=== WHAT YOU SHOULD DO ===
Your answer should be the data below, reproduced with nothing changed.

※

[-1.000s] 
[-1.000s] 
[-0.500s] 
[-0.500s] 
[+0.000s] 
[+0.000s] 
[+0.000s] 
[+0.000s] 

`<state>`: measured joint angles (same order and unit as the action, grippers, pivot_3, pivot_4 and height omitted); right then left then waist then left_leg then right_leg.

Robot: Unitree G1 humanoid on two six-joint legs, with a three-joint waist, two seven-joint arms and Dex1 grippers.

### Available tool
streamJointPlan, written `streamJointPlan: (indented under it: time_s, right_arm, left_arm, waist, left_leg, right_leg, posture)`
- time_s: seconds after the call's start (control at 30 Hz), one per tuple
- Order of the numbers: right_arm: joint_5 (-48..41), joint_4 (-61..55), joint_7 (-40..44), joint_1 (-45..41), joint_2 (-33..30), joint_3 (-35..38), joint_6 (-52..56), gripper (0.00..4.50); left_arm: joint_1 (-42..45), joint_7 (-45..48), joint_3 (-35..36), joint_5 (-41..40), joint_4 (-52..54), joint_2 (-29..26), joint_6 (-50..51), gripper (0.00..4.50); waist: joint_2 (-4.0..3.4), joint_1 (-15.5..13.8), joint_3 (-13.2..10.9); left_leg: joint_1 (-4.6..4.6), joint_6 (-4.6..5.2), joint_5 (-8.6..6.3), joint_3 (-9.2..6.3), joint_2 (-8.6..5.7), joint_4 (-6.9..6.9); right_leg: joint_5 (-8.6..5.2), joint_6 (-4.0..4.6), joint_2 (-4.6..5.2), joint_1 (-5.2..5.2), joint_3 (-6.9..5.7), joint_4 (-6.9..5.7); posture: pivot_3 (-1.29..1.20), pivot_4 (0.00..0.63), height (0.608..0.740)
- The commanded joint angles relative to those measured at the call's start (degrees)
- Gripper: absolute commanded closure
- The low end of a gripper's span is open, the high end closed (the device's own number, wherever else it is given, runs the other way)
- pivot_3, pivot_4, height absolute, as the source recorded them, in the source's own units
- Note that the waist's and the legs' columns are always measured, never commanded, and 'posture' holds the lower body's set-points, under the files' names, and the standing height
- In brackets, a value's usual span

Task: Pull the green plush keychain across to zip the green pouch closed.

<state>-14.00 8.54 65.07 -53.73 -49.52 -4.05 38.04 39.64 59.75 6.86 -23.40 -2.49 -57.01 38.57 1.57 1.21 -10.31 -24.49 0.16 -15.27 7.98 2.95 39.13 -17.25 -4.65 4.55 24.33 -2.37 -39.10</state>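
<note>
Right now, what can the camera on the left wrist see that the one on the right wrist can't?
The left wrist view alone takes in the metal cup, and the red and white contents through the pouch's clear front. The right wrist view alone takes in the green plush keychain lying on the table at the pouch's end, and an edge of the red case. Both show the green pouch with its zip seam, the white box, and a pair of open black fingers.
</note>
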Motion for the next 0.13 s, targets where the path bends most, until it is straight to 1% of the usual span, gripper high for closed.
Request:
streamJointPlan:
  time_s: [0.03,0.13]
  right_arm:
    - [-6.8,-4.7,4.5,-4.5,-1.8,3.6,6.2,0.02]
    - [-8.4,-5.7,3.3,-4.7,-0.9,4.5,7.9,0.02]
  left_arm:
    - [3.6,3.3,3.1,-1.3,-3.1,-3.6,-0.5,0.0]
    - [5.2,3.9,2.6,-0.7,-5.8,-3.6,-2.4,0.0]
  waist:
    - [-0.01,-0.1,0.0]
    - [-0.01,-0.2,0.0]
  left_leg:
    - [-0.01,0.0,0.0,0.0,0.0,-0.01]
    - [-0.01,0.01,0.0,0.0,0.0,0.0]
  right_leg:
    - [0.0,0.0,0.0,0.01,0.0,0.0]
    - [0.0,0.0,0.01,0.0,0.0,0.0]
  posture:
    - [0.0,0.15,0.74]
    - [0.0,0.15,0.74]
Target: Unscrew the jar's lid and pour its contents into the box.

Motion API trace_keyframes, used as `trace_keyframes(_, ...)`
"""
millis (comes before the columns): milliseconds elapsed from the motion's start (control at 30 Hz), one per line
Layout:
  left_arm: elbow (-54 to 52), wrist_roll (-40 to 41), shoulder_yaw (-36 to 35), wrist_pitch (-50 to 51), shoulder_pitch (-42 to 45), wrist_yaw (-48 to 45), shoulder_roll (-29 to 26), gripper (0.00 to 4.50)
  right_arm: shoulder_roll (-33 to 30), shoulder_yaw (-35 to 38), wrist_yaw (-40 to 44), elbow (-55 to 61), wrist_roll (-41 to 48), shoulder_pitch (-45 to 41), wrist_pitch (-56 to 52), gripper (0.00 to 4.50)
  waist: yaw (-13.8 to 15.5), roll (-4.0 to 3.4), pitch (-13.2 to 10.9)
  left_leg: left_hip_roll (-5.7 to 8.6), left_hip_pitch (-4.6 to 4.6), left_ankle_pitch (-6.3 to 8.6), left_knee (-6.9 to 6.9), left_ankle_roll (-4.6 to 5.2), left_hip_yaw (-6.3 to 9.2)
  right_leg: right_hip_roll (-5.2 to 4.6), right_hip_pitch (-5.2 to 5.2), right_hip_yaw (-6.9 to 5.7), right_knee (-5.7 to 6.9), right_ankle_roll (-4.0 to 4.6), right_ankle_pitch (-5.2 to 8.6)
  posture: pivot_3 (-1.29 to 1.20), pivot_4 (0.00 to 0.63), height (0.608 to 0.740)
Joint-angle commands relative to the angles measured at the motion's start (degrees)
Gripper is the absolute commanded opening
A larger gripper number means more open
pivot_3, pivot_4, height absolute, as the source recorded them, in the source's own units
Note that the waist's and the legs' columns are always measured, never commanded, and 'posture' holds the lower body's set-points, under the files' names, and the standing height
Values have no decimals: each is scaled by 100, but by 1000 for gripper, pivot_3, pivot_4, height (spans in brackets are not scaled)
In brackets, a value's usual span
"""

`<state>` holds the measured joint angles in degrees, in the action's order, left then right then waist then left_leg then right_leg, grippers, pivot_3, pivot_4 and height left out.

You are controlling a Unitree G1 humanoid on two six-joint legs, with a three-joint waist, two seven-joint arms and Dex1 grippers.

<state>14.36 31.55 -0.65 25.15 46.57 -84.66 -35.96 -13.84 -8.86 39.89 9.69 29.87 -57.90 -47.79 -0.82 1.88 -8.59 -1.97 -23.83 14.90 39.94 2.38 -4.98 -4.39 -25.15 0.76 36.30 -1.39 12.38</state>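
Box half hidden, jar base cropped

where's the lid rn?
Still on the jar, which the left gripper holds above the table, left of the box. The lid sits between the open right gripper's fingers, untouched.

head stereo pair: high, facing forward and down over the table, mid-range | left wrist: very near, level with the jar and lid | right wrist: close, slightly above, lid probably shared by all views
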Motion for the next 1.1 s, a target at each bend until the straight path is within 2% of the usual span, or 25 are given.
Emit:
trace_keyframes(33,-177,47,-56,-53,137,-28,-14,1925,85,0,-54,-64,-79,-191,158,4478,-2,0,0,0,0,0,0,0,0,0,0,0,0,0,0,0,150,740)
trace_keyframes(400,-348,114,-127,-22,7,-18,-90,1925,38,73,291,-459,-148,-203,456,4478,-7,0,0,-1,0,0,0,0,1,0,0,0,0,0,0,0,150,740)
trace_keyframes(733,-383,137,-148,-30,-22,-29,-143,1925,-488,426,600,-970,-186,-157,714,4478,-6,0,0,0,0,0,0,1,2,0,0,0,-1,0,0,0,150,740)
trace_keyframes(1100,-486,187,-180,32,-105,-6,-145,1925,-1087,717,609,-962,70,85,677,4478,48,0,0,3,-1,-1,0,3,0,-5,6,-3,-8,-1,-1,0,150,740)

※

=== FINAL ANSWER ===
[-1.000s] 
[-1.000s] 
[-0.500s] 
[-0.500s] 
[+0.000s] 
[+0.000s] 
[+0.000s] 
[+0.000s] 

`<state>`: measured joint angles (same order and unit as the action, grippers, pivot_3, pivot_4 and height omitted); right then left then waist then left_leg then right_leg.

Robot: Unitree G1 humanoid on two six-joint legs, with a three-joint waist, two seven-joint arms and Dex1 grippers.

### Available tool
streamJointPlan, written `streamJointPlan: (indented under it: time_s, right_arm, left_arm, waist, left_leg, right_leg, posture)`
- time_s: seconds after the call's start (control at 30 Hz), one per tuple
- Order of the numbers: right_arm: joint_5 (-48..41), joint_4 (-61..55), joint_7 (-40..44), joint_1 (-45..41), joint_2 (-33..30), joint_3 (-35..38), joint_6 (-52..56), gripper (0.00..4.50); left_arm: joint_1 (-42..45), joint_7 (-45..48), joint_3 (-35..36), joint_5 (-41..40), joint_4 (-52..54), joint_2 (-29..26), joint_6 (-50..51), gripper (0.00..4.50); waist: joint_2 (-4.0..3.4), joint_1 (-15.5..13.8), joint_3 (-13.2..10.9); left_leg: joint_1 (-4.6..4.6), joint_6 (-4.6..5.2), joint_5 (-8.6..6.3), joint_3 (-9.2..6.3), joint_2 (-8.6..5.7), joint_4 (-6.9..6.9); right_leg: joint_5 (-8.6..5.2), joint_6 (-4.0..4.6), joint_2 (-4.6..5.2), joint_1 (-5.2..5.2), joint_3 (-6.9..5.7), joint_4 (-6.9..5.7); posture: pivot_3 (-1.29..1.20), pivot_4 (0.00..0.63), height (0.608..0.740)
- The commanded joint angles relative to those measured at the call's start (degrees)
- Gripper: absolute commanded closure
- The low end of a gripper's span is open, the high end closed (the device's own number, wherever else it is given, runs the other way)
- pivot_3, pivot_4, height absolute, as the source recorded them, in the source's own units
- Note that the waist's and the legs' columns are always measured, never commanded, and 'posture' holds the lower body's set-points, under the files' names, and the standing height
- In brackets, a value's usual span

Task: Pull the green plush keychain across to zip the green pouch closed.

<state>-14.00 8.54 65.07 -53.73 -49.52 -4.05 38.04 39.64 59.75 6.86 -23.40 -2.49 -57.01 38.57 1.57 1.21 -10.31 -24.49 0.16 -15.27 7.98 2.95 39.13 -17.25 -4.65 4.55 24.33 -2.37 -39.10</state>
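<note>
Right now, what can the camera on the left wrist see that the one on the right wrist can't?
The left wrist view alone takes in the metal cup, and the red and white contents through the pouch's clear front. The right wrist view alone takes in the green plush keychain lying on the table at the pouch's end, and an edge of the red case. Both show the green pouch with its zip seam, the white box, and a pair of open black fingers.
</note>
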Motion for the next 0.13 s, targets where the path bends most, until it is straight to 1% of the usual span, gripper high for closed.
Request:
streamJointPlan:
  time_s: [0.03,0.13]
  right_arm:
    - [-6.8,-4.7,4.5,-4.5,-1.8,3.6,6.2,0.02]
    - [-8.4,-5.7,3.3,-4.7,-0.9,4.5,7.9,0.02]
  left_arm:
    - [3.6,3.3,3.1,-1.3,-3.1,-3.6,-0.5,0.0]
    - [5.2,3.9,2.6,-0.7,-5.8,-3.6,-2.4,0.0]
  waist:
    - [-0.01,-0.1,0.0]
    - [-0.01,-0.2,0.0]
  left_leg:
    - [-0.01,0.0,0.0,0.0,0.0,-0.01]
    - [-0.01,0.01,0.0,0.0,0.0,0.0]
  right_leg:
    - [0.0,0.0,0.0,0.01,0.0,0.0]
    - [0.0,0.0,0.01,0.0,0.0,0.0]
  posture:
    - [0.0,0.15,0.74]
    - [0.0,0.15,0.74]
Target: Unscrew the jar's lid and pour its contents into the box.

Motion API trace_keyframes, used as `trace_keyframes(_, ...)`
"""
millis (comes before the columns): milliseconds elapsed from the motion's start (control at 30 Hz), one per line
Layout:
  left_arm: elbow (-54 to 52), wrist_roll (-40 to 41), shoulder_yaw (-36 to 35), wrist_pitch (-50 to 51), shoulder_pitch (-42 to 45), wrist_yaw (-48 to 45), shoulder_roll (-29 to 26), gripper (0.00 to 4.50)
  right_arm: shoulder_roll (-33 to 30), shoulder_yaw (-35 to 38), wrist_yaw (-40 to 44), elbow (-55 to 61), wrist_roll (-41 to 48), shoulder_pitch (-45 to 41), wrist_pitch (-56 to 52), gripper (0.00 to 4.50)
  waist: yaw (-13.8 to 15.5), roll (-4.0 to 3.4), pitch (-13.2 to 10.9)
  left_leg: left_hip_roll (-5.7 to 8.6), left_hip_pitch (-4.6 to 4.6), left_ankle_pitch (-6.3 to 8.6), left_knee (-6.9 to 6.9), left_ankle_roll (-4.6 to 5.2), left_hip_yaw (-6.3 to 9.2)
  right_leg: right_hip_roll (-5.2 to 4.6), right_hip_pitch (-5.2 to 5.2), right_hip_yaw (-6.9 to 5.7), right_knee (-5.7 to 6.9), right_ankle_roll (-4.0 to 4.6), right_ankle_pitch (-5.2 to 8.6)
  posture: pivot_3 (-1.29 to 1.20), pivot_4 (0.00 to 0.63), height (0.608 to 0.740)
Joint-angle commands relative to the angles measured at the motion's start (degrees)
Gripper is the absolute commanded opening
A larger gripper number means more open
pivot_3, pivot_4, height absolute, as the source recorded them, in the source's own units
Note that the waist's and the legs' columns are always measured, never commanded, and 'posture' holds the lower body's set-points, under the files' names, and the standing height
Values have no decimals: each is scaled by 100, but by 1000 for gripper, pivot_3, pivot_4, height (spans in brackets are not scaled)
In brackets, a value's usual span
"""

`<state>` holds the measured joint angles in degrees, in the action's order, left then right then waist then left_leg then right_leg, grippers, pivot_3, pivot_4 and height left out.

You are controlling a Unitree G1 humanoid on two six-joint legs, with a three-joint waist, two seven-joint arms and Dex1 grippers.

<state>14.36 31.55 -0.65 25.15 46.57 -84.66 -35.96 -13.84 -8.86 39.89 9.69 29.87 -57.90 -47.79 -0.82 1.88 -8.59 -1.97 -23.83 14.90 39.94 2.38 -4.98 -4.39 -25.15 0.76 36.30 -1.39 12.38</state>
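Box half hidden, jar base cropped

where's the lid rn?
Still on the jar, which the left gripper holds above the table, left of the box. The lid sits between the open right gripper's fingers, untouched.

head stereo pair: high, facing forward and down over the table, mid-range | left wrist: very near, level with the jar and lid | right wrist: close, slightly above, lid probably shared by all views
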Motion for the next 1.1 s, a target at each bend until the straight path is within 2% of the usual span, or 25 are given.
Emit:
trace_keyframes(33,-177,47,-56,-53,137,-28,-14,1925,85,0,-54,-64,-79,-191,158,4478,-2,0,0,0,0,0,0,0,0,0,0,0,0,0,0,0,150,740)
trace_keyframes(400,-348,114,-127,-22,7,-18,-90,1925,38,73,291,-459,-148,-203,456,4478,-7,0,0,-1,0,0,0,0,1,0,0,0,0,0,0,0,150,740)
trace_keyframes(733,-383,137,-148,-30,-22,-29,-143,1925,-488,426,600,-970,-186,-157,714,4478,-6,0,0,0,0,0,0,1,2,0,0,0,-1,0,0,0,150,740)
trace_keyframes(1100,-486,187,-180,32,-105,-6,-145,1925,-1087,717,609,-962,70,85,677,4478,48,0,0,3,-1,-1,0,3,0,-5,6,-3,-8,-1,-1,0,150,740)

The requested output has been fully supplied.